アクションサイドバーでテストのアクションをダブルクリックします。これにより、そのアクション中に作成されたログのみを表示するようにコンソールがフィルターされます。すべて表示ボタンをクリックすると、すべてのコンソールログが再び表示されます。
タイムラインを使用して、開始点をクリックし、終了点までドラッグすることでアクションをフィルターします。
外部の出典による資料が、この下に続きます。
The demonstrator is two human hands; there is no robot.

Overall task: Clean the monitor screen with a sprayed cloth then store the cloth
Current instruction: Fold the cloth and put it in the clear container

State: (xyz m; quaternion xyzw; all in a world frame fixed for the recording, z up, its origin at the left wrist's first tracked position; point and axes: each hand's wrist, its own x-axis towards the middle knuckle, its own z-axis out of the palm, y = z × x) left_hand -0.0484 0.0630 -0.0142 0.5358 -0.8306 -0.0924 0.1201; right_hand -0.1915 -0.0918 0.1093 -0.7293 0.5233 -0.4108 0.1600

コンソールタブも、選択されたアクション中に作成されたログのみを表示するようにフィルターされます。
ネットワーク
ネットワークタブには、テスト中に実行されたすべてのネットワークリクエストが表示されます。異なるタイプのリクエスト、ステータスコード、メソッド、リクエスト、コンテンツタイプ、期間、サイズでソートできます。リクエストをクリックすると、リクエストヘッダー、レスポンスヘッダー、リクエストボディ、レスポンスボディなどの詳細情報が表示されます。
アクションサイドバーでテストのアクションをダブルクリックします。これにより、そのアクション中に実行されたリクエストのみを表示するようにネットワークリクエストがフィルターされます。すべて表示ボタンをクリックすると、すべてのネットワークリクエストが再び表示されます。
タイムラインを使用して、開始点をクリックし、終了点までドラッグすることでアクションをフィルターします。ネットワークタブも、選択されたアクション中に実行されたネットワークリクエストのみを表示するようにフィルターされます。
メタデータ
アクションタブの横にメタデータタブがあり、ブラウザ、ビューポートサイズ、テスト実行時間など、テストに関する詳細情報が表示されます。
添付ファイル
「添付ファイル」タブでは、添付ファイルを探索できます。ビジュアルリグレッションテストを行っている場合、イメージ差分、実際のイメージ、期待されるイメージを調べてスクリーンショットを比較できます。期待されるイメージをクリックすると、スライダーを使用して片方の画像をもう一方の画像に重ねて表示できるため、スクリーンショットの違いを簡単に確認できます。